L’arsenale del terrore non si limitava alle mani. Nella denuncia si parla di «coltelli di ogni genere, da cucina, a scatto o da cacciatore», usati non per colpire ma per minacciare, puntati spesso alla gola, per mantenere uno stato di soggezione costante. Anche un’arma da fuoco è diventata protagonista di uno degli episodi più drammatici. Una mattina, dopo l’ennesima conferma della volontà della donna di andarsene, lui ha aperto l’armadio; la donna si è alzata di scatto ed è fuggita via, ancora in pigiama. Fuggiva «in preda al panico». Mentre scappava, ha sentito tre colpi. Si è voltata e lo ha visto sul balcone impugnare ciò che riteneva essere una pistola. «Dopo un paio d’ore ho ripreso coraggio e sono rientrata a casa», ha raccontato la donna. «Lui era sul divano e quando mi ha vista ha continuato a minacciarmi e offendermi con frasi del tipo “ehi p... sei tornata..., ora vai in cucina e vai a cucinare qualcosa”». Un episodio significativo nel percorso che l’ha portata alla denuncia del 16 dicembre 2023. Era la fine di un’omertà imposta con la forza, la fine di ordini perentori come quello, agghiacciante nella sua normalità.
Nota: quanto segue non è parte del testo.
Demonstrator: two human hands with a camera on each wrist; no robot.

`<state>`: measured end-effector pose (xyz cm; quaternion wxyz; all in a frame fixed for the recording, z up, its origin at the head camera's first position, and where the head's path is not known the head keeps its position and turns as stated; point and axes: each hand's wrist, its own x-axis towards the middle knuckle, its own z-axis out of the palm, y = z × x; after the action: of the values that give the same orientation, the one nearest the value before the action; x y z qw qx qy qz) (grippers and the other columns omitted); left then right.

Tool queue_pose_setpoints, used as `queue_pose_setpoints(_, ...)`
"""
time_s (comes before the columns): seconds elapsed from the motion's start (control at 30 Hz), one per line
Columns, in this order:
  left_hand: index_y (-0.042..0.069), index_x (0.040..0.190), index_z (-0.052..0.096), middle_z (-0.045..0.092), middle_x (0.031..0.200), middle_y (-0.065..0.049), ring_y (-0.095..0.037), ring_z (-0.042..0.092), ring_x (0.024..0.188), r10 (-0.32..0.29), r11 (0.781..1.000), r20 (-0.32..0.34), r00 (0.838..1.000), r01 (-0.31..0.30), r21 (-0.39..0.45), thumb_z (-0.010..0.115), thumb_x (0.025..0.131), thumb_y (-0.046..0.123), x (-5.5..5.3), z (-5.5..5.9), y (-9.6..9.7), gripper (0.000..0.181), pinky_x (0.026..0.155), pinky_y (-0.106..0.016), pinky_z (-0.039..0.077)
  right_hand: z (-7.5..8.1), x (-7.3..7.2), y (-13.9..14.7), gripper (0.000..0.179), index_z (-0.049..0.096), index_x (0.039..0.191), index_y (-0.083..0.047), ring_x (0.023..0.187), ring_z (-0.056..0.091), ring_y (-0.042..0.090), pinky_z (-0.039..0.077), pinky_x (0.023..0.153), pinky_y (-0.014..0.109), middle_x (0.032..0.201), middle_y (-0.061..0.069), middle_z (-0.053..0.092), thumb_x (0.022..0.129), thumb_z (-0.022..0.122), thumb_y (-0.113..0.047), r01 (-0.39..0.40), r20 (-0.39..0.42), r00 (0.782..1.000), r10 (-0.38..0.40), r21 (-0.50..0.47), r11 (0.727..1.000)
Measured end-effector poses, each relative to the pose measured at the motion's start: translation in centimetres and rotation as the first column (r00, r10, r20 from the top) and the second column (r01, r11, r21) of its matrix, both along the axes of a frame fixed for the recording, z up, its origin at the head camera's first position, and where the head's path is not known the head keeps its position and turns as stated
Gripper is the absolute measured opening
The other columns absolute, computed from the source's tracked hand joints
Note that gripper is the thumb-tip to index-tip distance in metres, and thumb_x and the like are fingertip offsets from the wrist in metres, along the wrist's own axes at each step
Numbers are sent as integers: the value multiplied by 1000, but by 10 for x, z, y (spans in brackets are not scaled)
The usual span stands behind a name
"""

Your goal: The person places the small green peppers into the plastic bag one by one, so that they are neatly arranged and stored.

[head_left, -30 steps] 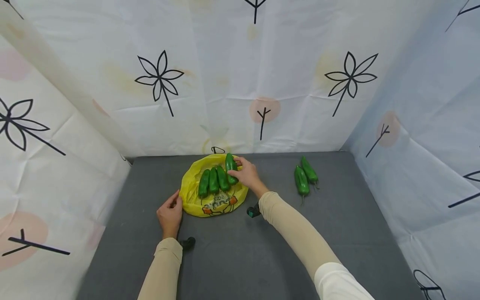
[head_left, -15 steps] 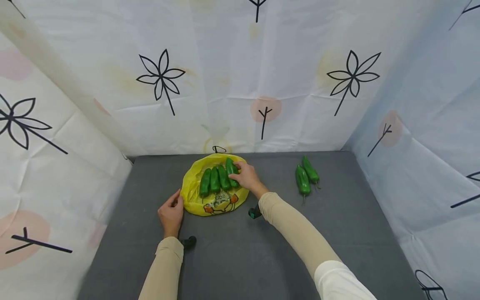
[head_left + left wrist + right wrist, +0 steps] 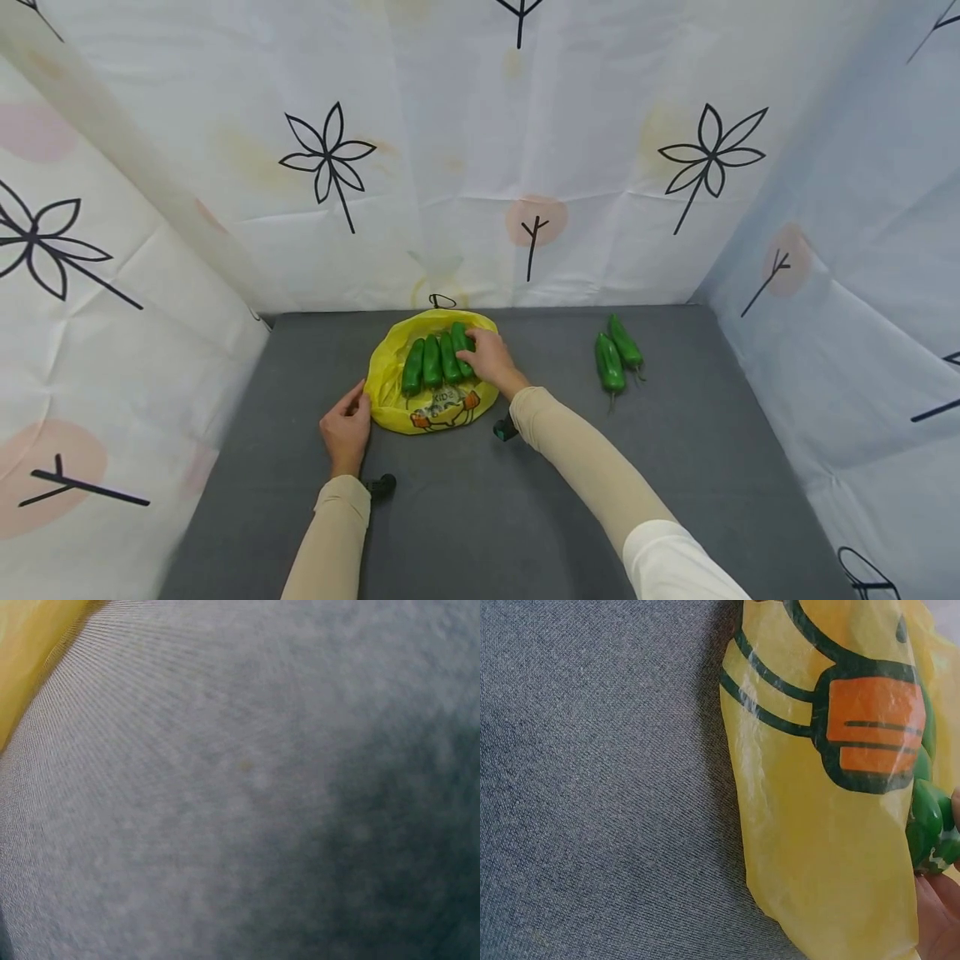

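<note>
A yellow printed plastic bag, spread into a round shape with its rim up, lies at the back of the grey table. Three green peppers lie side by side in it. My right hand reaches over the bag's right rim and holds another green pepper, at the right end of that row. In the right wrist view, fingertips touch this pepper, partly behind the bag's wall. My left hand pinches the bag's left rim between thumb and fingers. Only a corner of the bag shows in the left wrist view.
Two more green peppers, one nearer and one farther, lie close together to the right of the bag. White printed cloth hangs at the back and both sides of the grey table.
My right hand has lowered the pepper into line beside the other three in the bag and still holds it. The left hand keeps its place at the rim.
</note>
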<state>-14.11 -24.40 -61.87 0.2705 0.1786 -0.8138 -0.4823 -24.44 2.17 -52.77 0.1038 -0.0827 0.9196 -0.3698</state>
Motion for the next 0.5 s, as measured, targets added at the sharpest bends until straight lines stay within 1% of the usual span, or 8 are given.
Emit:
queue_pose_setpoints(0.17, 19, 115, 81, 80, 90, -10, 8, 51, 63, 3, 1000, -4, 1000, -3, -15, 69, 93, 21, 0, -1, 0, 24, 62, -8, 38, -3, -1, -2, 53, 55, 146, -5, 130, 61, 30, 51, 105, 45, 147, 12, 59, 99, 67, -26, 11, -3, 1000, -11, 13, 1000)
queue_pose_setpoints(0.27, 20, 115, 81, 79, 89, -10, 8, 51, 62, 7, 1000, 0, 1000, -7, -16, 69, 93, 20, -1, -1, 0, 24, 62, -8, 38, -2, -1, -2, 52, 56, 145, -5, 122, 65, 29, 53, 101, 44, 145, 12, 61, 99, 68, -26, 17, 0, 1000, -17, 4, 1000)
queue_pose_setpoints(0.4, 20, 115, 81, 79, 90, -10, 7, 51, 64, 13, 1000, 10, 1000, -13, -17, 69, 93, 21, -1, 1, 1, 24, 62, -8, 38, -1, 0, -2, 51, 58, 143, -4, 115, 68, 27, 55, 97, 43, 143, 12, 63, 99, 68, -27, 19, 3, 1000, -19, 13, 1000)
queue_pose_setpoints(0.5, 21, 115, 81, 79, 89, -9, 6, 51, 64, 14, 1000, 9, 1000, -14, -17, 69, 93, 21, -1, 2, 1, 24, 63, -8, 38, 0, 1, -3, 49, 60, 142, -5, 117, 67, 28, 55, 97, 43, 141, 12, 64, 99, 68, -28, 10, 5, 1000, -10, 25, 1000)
La minaccia più spaventosa, però, è arrivata nelle settimane che hanno preceduto la denuncia di metà dicembre, quando l’uomo ha evocato la fine di Giulia Cecchettin. La vicenda della studentessa di 22 anni, uccisa dall’ex fidanzato a Fossò (Venezia) e il cui corpo fu ritrovato il 18 novembre, aveva generato un’ondata di commozione e rabbia in tutta Italia, riaccendendo con forza il dibattito sul femminicidio. In quei giorni, il nome di Giulia era diventato il simbolo di tutte le donne vittime di violenza. Per il 53enne, invece, quella storia è diventata un modello da evocare, uno strumento per terrorizzare. La scelta di usare proprio quel nome, in quel preciso momento, rivela una lucida volontà di sfruttare l’impatto emotivo di una tragedia collettiva per amplificare la portata della sua minaccia privata. Non era più solo un avvertimento, ma il tentativo di collocare la sua violenza domestica nella scia di un evento che aveva sconvolto il Paese.
In aula, il pubblico ministero Giuseppe Falasca aveva chiesto una pena di 3 anni e 8 mesi, sottolineando non solo la gravità dei fatti, ma anche la recidiva reiterata dell'imputato, a indicare una persistenza nel commettere reati della stessa indole. Il collegio presieduto da Guido Campli (giudici a latere Luca De Ninis Morena Susi) ha infine inflitto una condanna a due anni nei confronti del 53enne, difeso dagli avvocati Roberto Di Loreto e Franca Zuccarini. La donna, assistita dall’avvocato Manuela D’Arcangelo, dovrà essere risarcita con 10.000 euro.
Si sentiva il padrone di una storia, convinto di poterne scrivere il finale prendendo in prestito un'altra tragedia. La sua pretesa di potere si è spenta in un’aula di tribunale. Due anni. Fine della corsa.